At home in Saskatoon, Saskatchewan, I am very involved in social justice and ecumenism, serving as Board Chair for the Prairie Centre for Ecumenism and on our very active parish Refugee Sponsorship Committee, which has sponsored families since the late 70s with people from Vietnam.
On the WICC Board, I serve as Chair of the World Day of Prayer Team and on the Fellowship of the Lease Coin Team. These are dear to my heart as both link us to the wider world beyond our country’s borders. I have introduced FLC to three of my grandchildren and it is heartwarming to hear their questions and prayers for families around the world.
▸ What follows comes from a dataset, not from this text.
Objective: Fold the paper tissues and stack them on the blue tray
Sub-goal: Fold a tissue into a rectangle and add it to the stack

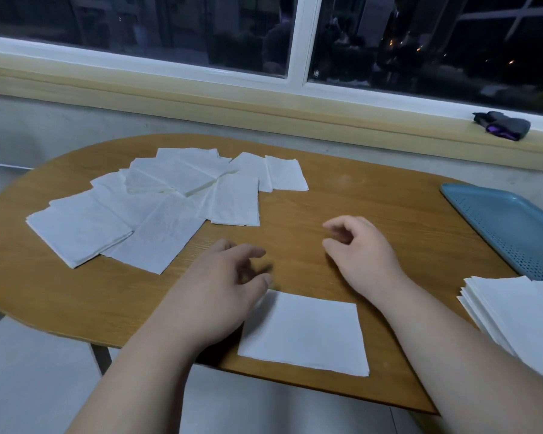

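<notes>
My left grip [223,283] and my right grip [361,252] hang loose over the counter [342,198] and hold nothing. One folded tissue [304,333] lies flat just beside my left thumb. The loose tissues [157,208] lie on my left. The blue tray [508,227] sits on my right.

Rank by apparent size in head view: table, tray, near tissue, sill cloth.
1. table
2. tray and near tissue: alike, tray cut off by the frame, so unranked
3. sill cloth, though farthest
</notes>
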Action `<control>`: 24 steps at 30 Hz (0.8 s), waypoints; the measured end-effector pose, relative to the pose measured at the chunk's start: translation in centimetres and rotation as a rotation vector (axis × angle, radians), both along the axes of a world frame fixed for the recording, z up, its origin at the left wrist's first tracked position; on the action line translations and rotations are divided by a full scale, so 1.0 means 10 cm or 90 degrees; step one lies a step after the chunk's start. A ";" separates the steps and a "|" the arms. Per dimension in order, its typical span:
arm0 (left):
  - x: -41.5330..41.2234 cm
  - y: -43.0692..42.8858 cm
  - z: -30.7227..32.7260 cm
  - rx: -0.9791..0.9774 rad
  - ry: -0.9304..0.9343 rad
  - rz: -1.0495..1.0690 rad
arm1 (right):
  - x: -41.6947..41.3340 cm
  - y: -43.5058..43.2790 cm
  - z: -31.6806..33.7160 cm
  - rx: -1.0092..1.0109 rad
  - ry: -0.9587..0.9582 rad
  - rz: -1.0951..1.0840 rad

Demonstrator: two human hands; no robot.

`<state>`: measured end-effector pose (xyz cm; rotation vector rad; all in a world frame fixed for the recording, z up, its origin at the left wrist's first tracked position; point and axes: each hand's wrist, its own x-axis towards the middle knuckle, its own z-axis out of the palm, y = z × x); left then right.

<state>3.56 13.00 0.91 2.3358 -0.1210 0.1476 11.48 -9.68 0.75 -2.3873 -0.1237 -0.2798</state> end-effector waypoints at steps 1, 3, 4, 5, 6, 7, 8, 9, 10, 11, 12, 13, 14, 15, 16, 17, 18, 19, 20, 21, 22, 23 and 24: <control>0.02 0.00 0.00 -0.001 0.000 0.003 | 0.16 0.04 -0.02 0.002 0.006 -0.002; 0.08 -0.01 -0.01 -0.007 -0.001 0.010 | 0.47 0.14 -0.07 0.002 0.020 0.002; 0.11 0.00 -0.02 -0.009 -0.002 0.015 | 0.61 0.19 -0.09 -0.002 0.025 0.002; 0.15 0.00 -0.02 -0.011 -0.005 0.020 | 0.74 0.24 -0.11 -0.013 0.024 0.000; 0.18 0.00 -0.02 -0.010 -0.009 0.026 | 0.85 0.28 -0.12 -0.031 0.016 -0.001; 0.22 0.02 -0.03 -0.011 -0.009 0.033 | 0.97 0.34 -0.13 -0.059 0.008 0.001; 0.25 0.02 -0.04 -0.010 -0.008 0.038 | 1.07 0.39 -0.12 -0.099 0.001 0.004; 0.28 0.04 -0.04 -0.011 -0.005 0.043 | 1.16 0.44 -0.11 -0.143 -0.001 0.010; 0.31 0.05 -0.06 -0.015 -0.004 0.046 | 1.25 0.48 -0.11 -0.187 0.002 0.017; 0.34 0.06 -0.07 -0.020 -0.003 0.048 | 1.34 0.51 -0.11 -0.227 0.008 0.023; 0.36 0.07 -0.08 -0.024 -0.003 0.050 | 1.41 0.54 -0.11 -0.262 0.012 0.027; 0.38 0.08 -0.08 -0.028 -0.003 0.052 | 1.48 0.56 -0.11 -0.286 0.015 0.027; 0.40 0.10 -0.09 -0.032 -0.004 0.055 | 1.52 0.57 -0.12 -0.296 0.015 0.023; 0.41 0.11 -0.09 -0.036 -0.005 0.057 | 1.55 0.58 -0.13 -0.296 0.011 0.016; 0.43 0.11 -0.10 -0.037 -0.007 0.057 | 1.56 0.58 -0.13 -0.293 0.003 0.005; 0.44 0.11 -0.10 -0.038 -0.007 0.055 | 1.56 0.58 -0.14 -0.290 -0.008 -0.005; 0.45 0.12 -0.10 -0.040 -0.006 0.053 | 1.54 0.56 -0.15 -0.290 -0.023 -0.015; 0.46 0.12 -0.10 -0.041 -0.003 0.051 | 1.52 0.55 -0.17 -0.287 -0.035 -0.025; 0.46 0.12 -0.10 -0.042 0.000 0.049 | 1.49 0.52 -0.17 -0.283 -0.044 -0.034; 0.46 0.12 -0.10 -0.043 0.003 0.048 | 1.46 0.50 -0.18 -0.279 -0.051 -0.040; 0.46 0.12 -0.09 -0.043 0.005 0.048 | 1.44 0.47 -0.19 -0.278 -0.057 -0.044; 0.45 0.11 -0.08 -0.043 0.006 0.047 | 1.41 0.44 -0.20 -0.275 -0.064 -0.046; 0.44 0.10 -0.08 -0.042 0.006 0.046 | 1.38 0.41 -0.21 -0.269 -0.069 -0.048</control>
I must confess that my initial experience with WDP was a bit rocky. Forty-six years ago I bundled my six month old first born son into his sleigh and went to a neighbouring church for WDP, thus causing great consternation among the elderly ladies in charge as they were not expecting children. I assured them that I would remove my son if he became noisy but they hunted down a key and put us in the crying room where we could see but were shut off from the congregation. I, not used to such arrangements, felt very isolated and left early. However, I did come back to WDP and have been a part of many wonderful services, even using the service for prayer at National CWL meetings. WDP is a wonderful gift from sisters around the world, where each year a different country prepares the service giving us a flavour of the culture and concerns of that country. For me, WDPis an incredible learning opportunity; it is also a gift that keeps on giving through the WDP grants from offerings collected during services. Lauren Wilkes, Canadian World Day of Prayer Liaison, noted in a report that “The first Friday in March is the day that WDP becomes visible to the world” but that it is a “movement not a day”. Just think, throughout the year women are preparing, planning, and attending the worship services; and applying for allocating, and carrying out the services funded by grants. This is a magnificent movement of which we are a part.
A favorite scripture passage of mine is from Micah “Only this the Lord requires, to act justly, to love tenderly, and to walk humbly with your God”. I am truly blessed to have my sister board members and the WICC staff as companions on this journey.